Task statement:
Read the entries that follow and give each one again precisely.

**********

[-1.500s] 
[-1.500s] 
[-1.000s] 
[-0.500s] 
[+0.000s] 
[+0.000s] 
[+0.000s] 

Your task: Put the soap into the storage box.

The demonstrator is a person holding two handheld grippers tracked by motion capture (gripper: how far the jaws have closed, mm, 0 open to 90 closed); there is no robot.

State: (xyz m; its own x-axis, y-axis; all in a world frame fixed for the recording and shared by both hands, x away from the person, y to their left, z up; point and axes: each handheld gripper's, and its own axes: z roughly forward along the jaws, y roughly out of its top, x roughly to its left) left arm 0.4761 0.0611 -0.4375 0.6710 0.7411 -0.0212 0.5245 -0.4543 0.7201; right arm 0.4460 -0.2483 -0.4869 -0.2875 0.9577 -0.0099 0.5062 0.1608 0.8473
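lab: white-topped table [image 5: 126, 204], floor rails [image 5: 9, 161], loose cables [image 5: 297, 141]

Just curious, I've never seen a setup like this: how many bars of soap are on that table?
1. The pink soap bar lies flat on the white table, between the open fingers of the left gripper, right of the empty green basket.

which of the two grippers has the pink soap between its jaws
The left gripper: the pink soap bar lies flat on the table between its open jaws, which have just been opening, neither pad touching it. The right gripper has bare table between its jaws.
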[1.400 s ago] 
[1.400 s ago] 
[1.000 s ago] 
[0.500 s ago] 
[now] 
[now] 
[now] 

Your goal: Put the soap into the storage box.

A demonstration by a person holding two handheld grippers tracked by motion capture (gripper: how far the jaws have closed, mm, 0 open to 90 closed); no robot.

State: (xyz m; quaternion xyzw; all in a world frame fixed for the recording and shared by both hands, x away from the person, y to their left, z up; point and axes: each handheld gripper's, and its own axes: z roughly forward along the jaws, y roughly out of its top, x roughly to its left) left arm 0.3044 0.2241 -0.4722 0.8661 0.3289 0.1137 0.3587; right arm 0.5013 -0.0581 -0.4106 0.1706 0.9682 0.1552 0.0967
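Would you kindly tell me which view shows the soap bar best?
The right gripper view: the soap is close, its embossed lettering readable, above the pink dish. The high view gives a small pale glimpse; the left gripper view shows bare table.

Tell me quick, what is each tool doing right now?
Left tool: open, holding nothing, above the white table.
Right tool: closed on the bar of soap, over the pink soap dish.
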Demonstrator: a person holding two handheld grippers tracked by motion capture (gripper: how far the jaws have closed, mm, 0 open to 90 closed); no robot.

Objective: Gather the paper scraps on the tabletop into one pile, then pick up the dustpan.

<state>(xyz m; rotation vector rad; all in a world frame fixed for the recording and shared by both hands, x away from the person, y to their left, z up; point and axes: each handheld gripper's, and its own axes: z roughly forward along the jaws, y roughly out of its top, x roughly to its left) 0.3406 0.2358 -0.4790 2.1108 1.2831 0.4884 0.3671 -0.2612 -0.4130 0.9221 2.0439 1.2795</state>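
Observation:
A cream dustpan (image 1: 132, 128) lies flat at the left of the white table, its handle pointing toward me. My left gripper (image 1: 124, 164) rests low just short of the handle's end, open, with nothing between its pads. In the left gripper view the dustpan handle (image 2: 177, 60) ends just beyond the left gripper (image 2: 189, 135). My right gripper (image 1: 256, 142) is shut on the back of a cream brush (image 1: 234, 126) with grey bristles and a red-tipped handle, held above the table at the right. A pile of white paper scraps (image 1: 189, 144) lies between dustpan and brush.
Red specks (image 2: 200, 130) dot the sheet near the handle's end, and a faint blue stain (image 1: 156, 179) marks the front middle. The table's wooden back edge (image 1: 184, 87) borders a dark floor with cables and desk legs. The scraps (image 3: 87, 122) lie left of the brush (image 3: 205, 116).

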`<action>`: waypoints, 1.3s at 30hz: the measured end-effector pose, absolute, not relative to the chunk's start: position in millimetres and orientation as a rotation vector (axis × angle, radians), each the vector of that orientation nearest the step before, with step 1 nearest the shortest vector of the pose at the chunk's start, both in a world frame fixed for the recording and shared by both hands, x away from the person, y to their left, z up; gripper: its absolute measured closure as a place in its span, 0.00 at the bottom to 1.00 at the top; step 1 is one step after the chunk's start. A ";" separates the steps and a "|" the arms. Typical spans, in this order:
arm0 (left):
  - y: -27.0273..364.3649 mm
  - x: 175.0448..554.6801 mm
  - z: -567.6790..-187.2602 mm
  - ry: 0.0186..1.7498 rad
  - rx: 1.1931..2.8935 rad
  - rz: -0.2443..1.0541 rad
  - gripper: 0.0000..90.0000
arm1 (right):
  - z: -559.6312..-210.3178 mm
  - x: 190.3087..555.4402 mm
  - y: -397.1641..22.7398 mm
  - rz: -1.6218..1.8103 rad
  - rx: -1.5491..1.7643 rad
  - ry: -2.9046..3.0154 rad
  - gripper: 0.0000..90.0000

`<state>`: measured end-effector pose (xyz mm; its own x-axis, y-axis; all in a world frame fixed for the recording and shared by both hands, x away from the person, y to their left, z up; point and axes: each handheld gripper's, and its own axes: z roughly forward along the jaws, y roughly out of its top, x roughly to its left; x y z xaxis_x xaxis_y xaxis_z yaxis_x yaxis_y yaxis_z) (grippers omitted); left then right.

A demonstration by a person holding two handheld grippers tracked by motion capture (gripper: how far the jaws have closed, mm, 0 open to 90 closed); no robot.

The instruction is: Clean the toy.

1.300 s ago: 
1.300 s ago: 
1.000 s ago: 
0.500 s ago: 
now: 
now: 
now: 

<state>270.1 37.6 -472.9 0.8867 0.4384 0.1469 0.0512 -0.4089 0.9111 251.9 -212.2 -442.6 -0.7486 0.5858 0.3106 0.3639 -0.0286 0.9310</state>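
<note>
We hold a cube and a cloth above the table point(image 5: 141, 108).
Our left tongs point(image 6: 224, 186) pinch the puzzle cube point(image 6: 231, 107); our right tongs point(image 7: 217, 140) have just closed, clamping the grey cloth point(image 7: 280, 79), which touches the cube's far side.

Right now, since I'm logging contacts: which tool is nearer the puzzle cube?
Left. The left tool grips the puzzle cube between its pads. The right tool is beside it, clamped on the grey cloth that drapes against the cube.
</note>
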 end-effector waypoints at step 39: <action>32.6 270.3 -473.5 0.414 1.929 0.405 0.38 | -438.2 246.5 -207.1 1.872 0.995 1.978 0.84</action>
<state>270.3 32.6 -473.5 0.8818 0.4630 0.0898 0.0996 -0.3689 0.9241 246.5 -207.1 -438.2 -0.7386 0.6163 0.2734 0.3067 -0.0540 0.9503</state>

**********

Expected output:
[-1.500s] 
[-1.500s] 
[-1.000s] 
[-0.500s] 
[+0.000s] 
[+0.000s] 
[+0.000s] 

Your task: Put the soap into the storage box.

The demonstrator is a person holding two handheld grippers tracked by motion capture (gripper: how far the jaws have closed, mm, 0 open to 90 closed); there is no robot.

State: (xyz m; its own x-axis, y-axis; all in a world frame fixed for the recording and shared by both hands, x away from the person, y to their left, z up; point and axes: each handheld gripper's, and its own axes: z roughly forward along the jaws, y roughly out of its top, x roughly to its left) left arm 0.4761 0.0611 -0.4375 0.6710 0.7411 -0.0212 0.5245 -0.4543 0.7201; right arm 0.4460 -0.2483 -0.4869 -0.2875 0.9577 -0.0099 0.5062 0.1608 0.8473
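lab: white-topped table [image 5: 126, 204], floor rails [image 5: 9, 161], loose cables [image 5: 297, 141]

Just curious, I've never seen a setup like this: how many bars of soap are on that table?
1. The pink soap bar lies flat on the white table, between the open fingers of the left gripper, right of the empty green basket.

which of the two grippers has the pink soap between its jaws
The left gripper: the pink soap bar lies flat on the table between its open jaws, which have just been opening, neither pad touching it. The right gripper has bare table between its jaws.
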[1.400 s ago] 
[1.400 s ago] 
[1.000 s ago] 
[0.500 s ago] 
[now] 
[now] 
[now] 

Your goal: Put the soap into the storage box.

A demonstration by a person holding two handheld grippers tracked by motion capture (gripper: how far the jaws have closed, mm, 0 open to 90 closed); no robot.

State: (xyz m; quaternion xyzw; all in a world frame fixed for the recording and shared by both hands, x away from the person, y to their left, z up; point and axes: each handheld gripper's, and its own axes: z roughly forward along the jaws, y roughly out of its top, x roughly to its left) left arm 0.3044 0.2241 -0.4722 0.8661 0.3289 0.1137 0.3587; right arm 0.5013 -0.0581 -0.4106 0.1706 0.9682 0.1552 0.0967
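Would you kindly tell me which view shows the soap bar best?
The right gripper view: the soap is close, its embossed lettering readable, above the pink dish. The high view gives a small pale glimpse; the left gripper view shows bare table.

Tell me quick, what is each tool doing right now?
Left tool: open, holding nothing, above the white table.
Right tool: closed on the bar of soap, over the pink soap dish.
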Demonstrator: a person holding two handheld grippers tracked by motion capture (gripper: how far the jaws have closed, mm, 0 open to 90 closed); no robot.

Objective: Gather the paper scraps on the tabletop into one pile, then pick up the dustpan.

<state>(xyz m; rotation vector rad; all in a world frame fixed for the recording and shared by both hands, x away from the person, y to their left, z up; point and axes: each handheld gripper's, and its own axes: z roughly forward along the jaws, y roughly out of its top, x roughly to its left) 0.3406 0.2358 -0.4790 2.1108 1.2831 0.4884 0.3671 -0.2612 -0.4130 0.9221 2.0439 1.2795</state>
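Observation:
A cream dustpan (image 1: 132, 128) lies flat at the left of the white table, its handle pointing toward me. My left gripper (image 1: 124, 164) rests low just short of the handle's end, open, with nothing between its pads. In the left gripper view the dustpan handle (image 2: 177, 60) ends just beyond the left gripper (image 2: 189, 135). My right gripper (image 1: 256, 142) is shut on the back of a cream brush (image 1: 234, 126) with grey bristles and a red-tipped handle, held above the table at the right. A pile of white paper scraps (image 1: 189, 144) lies between dustpan and brush.
Red specks (image 2: 200, 130) dot the sheet near the handle's end, and a faint blue stain (image 1: 156, 179) marks the front middle. The table's wooden back edge (image 1: 184, 87) borders a dark floor with cables and desk legs. The scraps (image 3: 87, 122) lie left of the brush (image 3: 205, 116).
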
`<action>`: waypoints, 1.3s at 30hz: the measured end-effector pose, absolute, not relative to the chunk's start: position in millimetres and orientation as a rotation vector (axis × angle, radians), each the vector of that orientation nearest the step before, with step 1 nearest the shortest vector of the pose at the chunk's start, both in a world frame fixed for the recording and shared by both hands, x away from the person, y to their left, z up; gripper: its absolute measured closure as a place in its span, 0.00 at the bottom to 1.00 at the top; step 1 is one step after the chunk's start. A ";" separates the steps and a "|" the arms. Typical spans, in this order:
arm0 (left):
  - y: -27.0273..364.3649 mm
  - x: 175.0448..554.6801 mm
  - z: -567.6790..-187.2602 mm
  - ry: 0.0186..1.7498 rad
  - rx: 1.1931..2.8935 rad
  - rz: -0.2443..1.0541 rad
  - gripper: 0.0000..90.0000
arm1 (right):
  - z: -559.6312..-210.3178 mm
  - x: 190.3087..555.4402 mm
  - y: -397.1641..22.7398 mm
  - rz: -1.6218..1.8103 rad
  - rx: -1.5491..1.7643 rad
  - ry: -2.9046..3.0154 rad
  - gripper: 0.0000..90.0000

`<state>`: measured end-effector pose (xyz mm; its own x-axis, y-axis; all in a world frame fixed for the recording and shared by both hands, x away from the person, y to their left, z up; point and axes: each handheld gripper's, and its own axes: z roughly forward along the jaws, y roughly out of its top, x roughly to its left; x y z xaxis_x xaxis_y xaxis_z yaxis_x yaxis_y yaxis_z) (grippers omitted); left then right.

A demonstration by a person holding two handheld grippers tracked by motion capture (gripper: how far the jaws have closed, mm, 0 open to 90 closed); no robot.

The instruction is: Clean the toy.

1.300 s ago: 
1.300 s ago: 
1.000 s ago: 
0.500 s ago: 
now: 
now: 
now: 

<state>270.1 37.6 -472.9 0.8867 0.4384 0.1469 0.0512 -0.4089 0.9111 251.9 -212.2 -442.6 -0.7486 0.5858 0.3106 0.3639 -0.0286 0.9310</state>
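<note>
We hold a cube and a cloth above the table point(image 5: 141, 108).
Our left tongs point(image 6: 224, 186) pinch the puzzle cube point(image 6: 231, 107); our right tongs point(image 7: 217, 140) have just closed, clamping the grey cloth point(image 7: 280, 79), which touches the cube's far side.

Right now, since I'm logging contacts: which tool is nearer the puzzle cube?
Left. The left tool grips the puzzle cube between its pads. The right tool is beside it, clamped on the grey cloth that drapes against the cube.
</note>
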 end-effector waypoints at step 39: <action>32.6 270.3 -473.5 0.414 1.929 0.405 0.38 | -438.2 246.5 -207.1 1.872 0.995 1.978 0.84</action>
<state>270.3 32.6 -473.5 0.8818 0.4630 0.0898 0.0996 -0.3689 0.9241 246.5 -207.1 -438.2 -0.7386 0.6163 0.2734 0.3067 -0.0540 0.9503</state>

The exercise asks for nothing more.